TASK ITEM: Word for word, return the lines below from the first through the line that has "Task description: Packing", dropping the pictures.

Stored entries:
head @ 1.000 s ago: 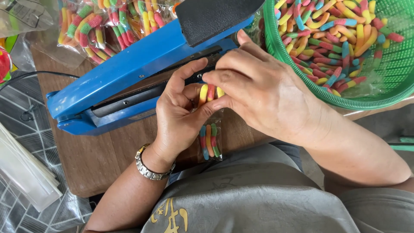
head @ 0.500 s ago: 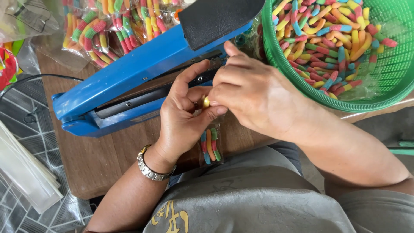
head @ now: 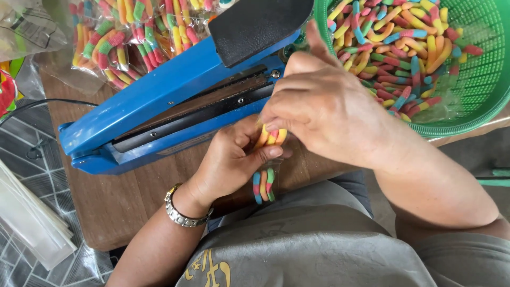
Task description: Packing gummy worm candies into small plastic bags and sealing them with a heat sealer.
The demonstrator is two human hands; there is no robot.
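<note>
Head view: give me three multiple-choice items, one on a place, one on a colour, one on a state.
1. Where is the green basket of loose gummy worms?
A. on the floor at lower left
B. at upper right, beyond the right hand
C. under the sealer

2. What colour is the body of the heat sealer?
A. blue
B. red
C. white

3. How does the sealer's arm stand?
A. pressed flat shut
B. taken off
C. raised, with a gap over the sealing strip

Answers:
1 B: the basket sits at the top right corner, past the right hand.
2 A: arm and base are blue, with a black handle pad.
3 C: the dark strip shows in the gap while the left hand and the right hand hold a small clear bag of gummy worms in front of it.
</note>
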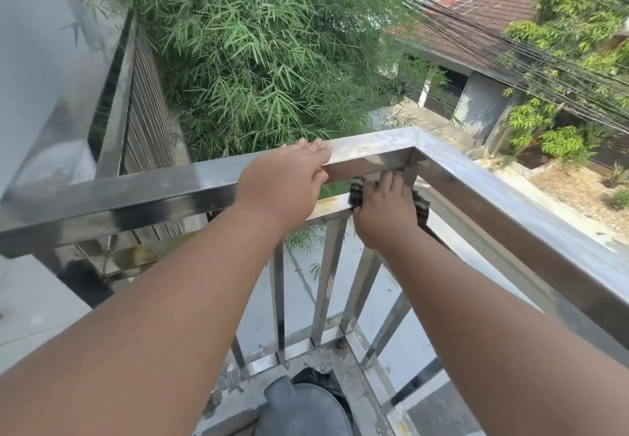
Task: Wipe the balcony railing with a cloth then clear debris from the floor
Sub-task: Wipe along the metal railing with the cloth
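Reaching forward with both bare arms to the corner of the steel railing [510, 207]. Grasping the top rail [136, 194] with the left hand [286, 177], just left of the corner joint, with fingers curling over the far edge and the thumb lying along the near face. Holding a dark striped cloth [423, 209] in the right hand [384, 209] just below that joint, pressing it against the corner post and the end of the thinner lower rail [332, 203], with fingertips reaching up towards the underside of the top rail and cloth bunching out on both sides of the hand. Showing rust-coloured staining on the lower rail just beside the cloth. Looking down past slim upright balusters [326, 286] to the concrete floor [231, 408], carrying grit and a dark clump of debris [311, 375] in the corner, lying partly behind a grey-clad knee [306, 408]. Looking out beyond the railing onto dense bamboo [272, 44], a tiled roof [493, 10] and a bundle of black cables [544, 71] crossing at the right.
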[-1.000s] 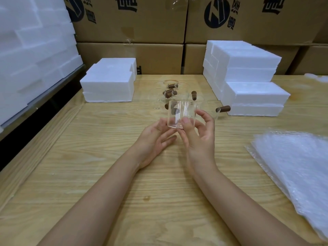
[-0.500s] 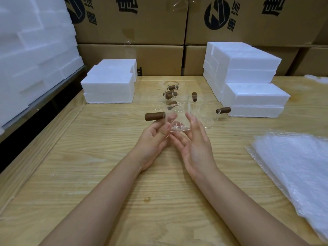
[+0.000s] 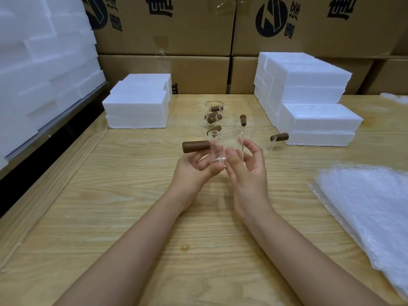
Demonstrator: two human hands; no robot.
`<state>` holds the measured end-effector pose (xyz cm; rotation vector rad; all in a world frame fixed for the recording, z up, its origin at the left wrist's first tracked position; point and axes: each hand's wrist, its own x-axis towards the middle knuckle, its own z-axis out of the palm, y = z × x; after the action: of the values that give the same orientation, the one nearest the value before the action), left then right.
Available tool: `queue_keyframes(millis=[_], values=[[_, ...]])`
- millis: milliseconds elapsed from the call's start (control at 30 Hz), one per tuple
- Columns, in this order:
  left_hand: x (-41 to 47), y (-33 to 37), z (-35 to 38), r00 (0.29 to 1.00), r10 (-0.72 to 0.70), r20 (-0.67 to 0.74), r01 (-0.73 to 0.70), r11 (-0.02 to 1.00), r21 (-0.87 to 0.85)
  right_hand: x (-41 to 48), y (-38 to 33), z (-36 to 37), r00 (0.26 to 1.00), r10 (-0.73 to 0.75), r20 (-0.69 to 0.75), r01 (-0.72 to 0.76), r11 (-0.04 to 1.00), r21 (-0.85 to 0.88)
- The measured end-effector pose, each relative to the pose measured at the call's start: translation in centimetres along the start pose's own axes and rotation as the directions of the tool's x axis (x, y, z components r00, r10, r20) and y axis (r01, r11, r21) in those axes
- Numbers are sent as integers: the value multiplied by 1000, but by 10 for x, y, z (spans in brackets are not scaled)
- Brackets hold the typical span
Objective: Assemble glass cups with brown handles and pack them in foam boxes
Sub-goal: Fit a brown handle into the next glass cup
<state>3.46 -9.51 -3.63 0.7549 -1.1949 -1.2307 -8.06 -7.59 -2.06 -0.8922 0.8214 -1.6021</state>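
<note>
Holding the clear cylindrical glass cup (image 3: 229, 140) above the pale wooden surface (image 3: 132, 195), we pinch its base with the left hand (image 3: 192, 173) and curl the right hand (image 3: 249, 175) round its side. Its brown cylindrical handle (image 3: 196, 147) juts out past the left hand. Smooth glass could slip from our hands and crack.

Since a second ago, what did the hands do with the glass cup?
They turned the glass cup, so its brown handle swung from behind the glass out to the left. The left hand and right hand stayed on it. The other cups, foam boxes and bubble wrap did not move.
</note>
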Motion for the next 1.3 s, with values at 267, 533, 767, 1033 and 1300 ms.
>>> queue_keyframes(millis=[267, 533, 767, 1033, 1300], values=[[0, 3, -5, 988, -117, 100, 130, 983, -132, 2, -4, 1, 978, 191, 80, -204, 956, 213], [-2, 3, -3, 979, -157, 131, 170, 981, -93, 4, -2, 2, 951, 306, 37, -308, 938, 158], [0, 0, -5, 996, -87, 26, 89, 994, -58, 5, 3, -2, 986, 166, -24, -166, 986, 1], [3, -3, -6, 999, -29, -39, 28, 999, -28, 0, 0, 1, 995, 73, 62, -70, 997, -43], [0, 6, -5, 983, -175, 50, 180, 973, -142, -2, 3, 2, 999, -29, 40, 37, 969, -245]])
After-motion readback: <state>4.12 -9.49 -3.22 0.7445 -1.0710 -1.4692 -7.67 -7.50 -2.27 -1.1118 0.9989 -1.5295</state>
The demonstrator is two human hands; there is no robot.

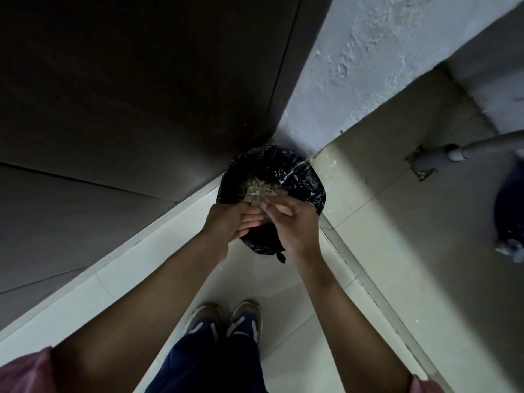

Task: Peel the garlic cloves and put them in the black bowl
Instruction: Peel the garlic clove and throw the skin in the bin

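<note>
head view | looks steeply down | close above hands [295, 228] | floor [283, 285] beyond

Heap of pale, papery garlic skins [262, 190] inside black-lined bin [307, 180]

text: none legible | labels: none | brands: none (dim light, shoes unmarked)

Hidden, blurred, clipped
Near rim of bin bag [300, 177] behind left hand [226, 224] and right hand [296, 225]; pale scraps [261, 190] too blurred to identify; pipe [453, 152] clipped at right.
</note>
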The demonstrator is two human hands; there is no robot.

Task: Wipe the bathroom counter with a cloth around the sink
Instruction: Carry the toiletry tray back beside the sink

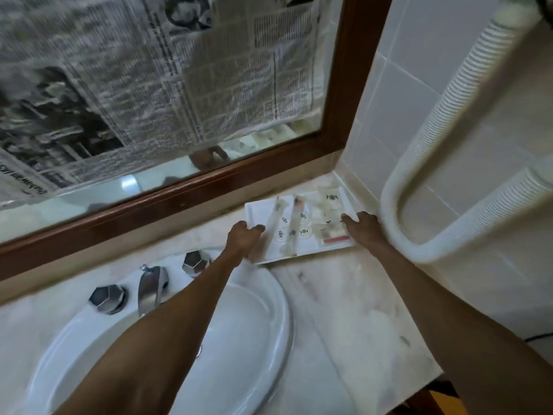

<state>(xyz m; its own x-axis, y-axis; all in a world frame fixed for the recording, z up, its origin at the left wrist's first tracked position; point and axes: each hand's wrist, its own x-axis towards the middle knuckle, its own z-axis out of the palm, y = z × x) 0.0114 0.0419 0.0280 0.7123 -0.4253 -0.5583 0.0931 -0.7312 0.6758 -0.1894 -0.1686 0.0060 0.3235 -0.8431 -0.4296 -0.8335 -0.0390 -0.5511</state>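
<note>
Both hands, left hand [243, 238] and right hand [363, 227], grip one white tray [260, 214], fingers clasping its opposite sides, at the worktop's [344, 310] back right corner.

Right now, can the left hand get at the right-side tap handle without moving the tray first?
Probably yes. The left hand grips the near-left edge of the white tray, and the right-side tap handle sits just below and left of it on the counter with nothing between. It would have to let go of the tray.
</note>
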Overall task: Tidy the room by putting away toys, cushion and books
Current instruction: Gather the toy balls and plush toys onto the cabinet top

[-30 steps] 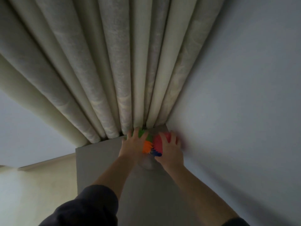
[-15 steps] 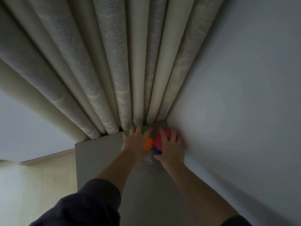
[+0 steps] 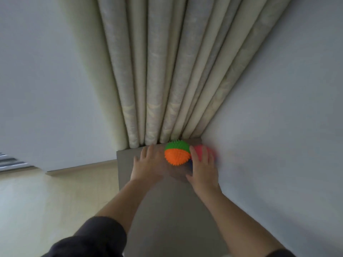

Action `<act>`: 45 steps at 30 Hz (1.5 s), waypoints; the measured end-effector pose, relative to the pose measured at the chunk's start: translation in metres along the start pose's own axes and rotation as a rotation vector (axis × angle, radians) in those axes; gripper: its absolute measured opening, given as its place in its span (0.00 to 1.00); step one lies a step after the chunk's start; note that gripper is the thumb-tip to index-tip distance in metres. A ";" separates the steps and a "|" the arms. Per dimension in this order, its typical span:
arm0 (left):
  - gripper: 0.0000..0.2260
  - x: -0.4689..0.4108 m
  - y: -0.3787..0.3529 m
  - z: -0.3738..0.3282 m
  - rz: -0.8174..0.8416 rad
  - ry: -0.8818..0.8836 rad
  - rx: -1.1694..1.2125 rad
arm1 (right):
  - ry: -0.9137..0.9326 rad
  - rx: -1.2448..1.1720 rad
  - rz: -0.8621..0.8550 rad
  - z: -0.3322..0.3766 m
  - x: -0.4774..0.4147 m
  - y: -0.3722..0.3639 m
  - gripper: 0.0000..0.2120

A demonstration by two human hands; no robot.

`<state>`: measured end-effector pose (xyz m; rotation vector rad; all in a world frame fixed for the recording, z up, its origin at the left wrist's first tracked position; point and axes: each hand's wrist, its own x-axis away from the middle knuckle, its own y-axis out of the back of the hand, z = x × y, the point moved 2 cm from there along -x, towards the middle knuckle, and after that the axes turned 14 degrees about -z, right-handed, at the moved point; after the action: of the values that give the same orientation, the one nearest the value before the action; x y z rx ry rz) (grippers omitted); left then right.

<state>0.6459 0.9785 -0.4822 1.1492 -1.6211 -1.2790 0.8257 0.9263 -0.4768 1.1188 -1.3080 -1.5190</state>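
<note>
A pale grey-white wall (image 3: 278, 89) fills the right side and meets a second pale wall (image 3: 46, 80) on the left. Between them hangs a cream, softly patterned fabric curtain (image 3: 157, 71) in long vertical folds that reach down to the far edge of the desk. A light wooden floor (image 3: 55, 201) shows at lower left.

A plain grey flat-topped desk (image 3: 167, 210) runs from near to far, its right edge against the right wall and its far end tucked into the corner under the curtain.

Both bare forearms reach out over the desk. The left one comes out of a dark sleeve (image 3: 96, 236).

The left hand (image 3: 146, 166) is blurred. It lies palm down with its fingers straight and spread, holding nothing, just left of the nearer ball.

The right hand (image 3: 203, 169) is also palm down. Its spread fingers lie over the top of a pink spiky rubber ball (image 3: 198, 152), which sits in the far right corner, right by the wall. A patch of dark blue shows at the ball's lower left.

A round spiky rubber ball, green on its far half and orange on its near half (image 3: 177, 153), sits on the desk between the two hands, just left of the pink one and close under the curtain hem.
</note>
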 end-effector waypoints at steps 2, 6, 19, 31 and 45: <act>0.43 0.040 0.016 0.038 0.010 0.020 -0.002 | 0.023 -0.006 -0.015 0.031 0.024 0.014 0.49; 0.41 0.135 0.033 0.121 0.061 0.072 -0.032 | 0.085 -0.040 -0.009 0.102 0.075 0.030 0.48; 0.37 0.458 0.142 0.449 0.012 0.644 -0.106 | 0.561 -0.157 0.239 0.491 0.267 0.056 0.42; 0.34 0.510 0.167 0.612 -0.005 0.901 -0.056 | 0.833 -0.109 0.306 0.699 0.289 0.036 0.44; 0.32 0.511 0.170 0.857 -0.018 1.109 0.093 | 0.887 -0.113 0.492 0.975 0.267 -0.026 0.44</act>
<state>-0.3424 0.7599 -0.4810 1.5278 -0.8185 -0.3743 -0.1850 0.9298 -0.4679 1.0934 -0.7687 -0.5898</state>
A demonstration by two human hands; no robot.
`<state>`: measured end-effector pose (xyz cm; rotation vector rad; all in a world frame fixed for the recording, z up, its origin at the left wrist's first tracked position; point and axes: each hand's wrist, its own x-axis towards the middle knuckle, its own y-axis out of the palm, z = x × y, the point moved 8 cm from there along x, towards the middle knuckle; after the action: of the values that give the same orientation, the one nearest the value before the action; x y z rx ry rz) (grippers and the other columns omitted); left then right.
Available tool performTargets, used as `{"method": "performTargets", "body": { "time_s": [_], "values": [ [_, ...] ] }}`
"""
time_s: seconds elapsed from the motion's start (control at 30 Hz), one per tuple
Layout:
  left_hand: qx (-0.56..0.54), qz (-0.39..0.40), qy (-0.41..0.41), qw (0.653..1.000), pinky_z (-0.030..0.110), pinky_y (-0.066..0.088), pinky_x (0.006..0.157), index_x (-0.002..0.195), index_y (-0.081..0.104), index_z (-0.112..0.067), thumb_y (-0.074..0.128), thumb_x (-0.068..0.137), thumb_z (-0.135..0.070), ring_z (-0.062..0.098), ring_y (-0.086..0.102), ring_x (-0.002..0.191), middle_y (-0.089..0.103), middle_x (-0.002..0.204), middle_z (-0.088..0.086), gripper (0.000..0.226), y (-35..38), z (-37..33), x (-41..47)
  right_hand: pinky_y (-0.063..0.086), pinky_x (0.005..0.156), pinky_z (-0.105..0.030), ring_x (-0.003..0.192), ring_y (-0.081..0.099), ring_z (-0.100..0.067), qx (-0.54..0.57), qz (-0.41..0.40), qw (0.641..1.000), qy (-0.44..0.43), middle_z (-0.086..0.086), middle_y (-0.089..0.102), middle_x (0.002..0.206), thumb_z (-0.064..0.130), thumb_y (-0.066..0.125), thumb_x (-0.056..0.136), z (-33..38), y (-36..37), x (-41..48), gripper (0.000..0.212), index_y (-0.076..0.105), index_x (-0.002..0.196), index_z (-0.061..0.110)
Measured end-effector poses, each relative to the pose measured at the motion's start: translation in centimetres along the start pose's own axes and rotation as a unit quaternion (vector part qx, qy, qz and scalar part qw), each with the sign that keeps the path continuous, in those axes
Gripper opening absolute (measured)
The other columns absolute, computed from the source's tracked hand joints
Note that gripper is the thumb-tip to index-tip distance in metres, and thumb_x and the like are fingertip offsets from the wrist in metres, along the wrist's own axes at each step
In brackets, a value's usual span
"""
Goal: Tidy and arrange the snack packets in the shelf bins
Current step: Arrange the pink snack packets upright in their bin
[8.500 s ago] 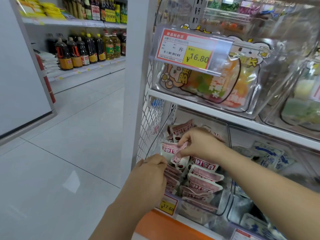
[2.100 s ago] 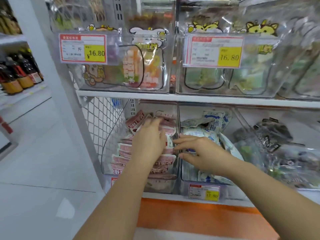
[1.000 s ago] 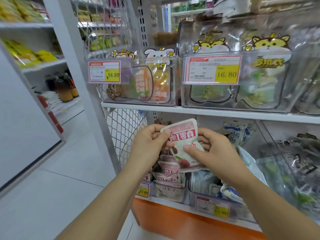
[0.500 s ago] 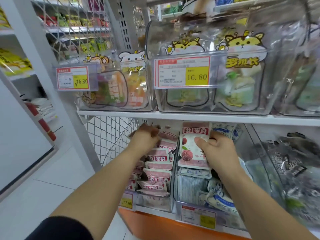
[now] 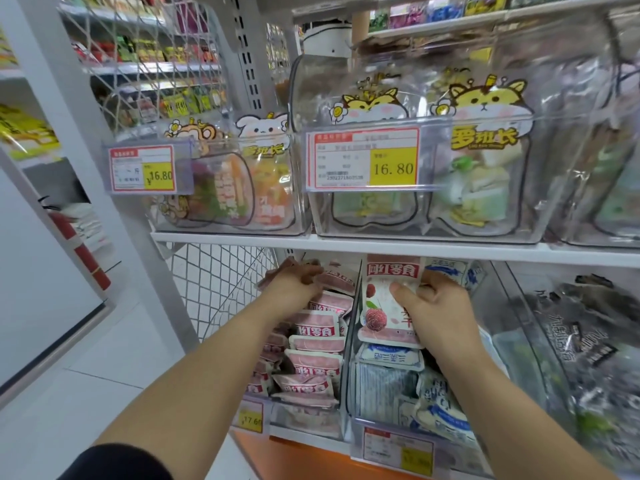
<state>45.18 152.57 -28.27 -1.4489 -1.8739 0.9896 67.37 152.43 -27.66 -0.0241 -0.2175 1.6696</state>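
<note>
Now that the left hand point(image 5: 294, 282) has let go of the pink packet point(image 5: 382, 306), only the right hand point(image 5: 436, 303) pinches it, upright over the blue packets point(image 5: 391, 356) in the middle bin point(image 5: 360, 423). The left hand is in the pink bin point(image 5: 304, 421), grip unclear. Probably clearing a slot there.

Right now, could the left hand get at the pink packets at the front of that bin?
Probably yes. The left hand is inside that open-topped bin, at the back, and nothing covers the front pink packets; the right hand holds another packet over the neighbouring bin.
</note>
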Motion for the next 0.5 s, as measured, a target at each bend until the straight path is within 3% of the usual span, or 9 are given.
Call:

OUTPUT:
head @ 1.000 s ago: 
head @ 0.500 s ago: 
head @ now: 
Task description: Packing gummy worm candies into small plastic bags and sealing them with a heat sealer.

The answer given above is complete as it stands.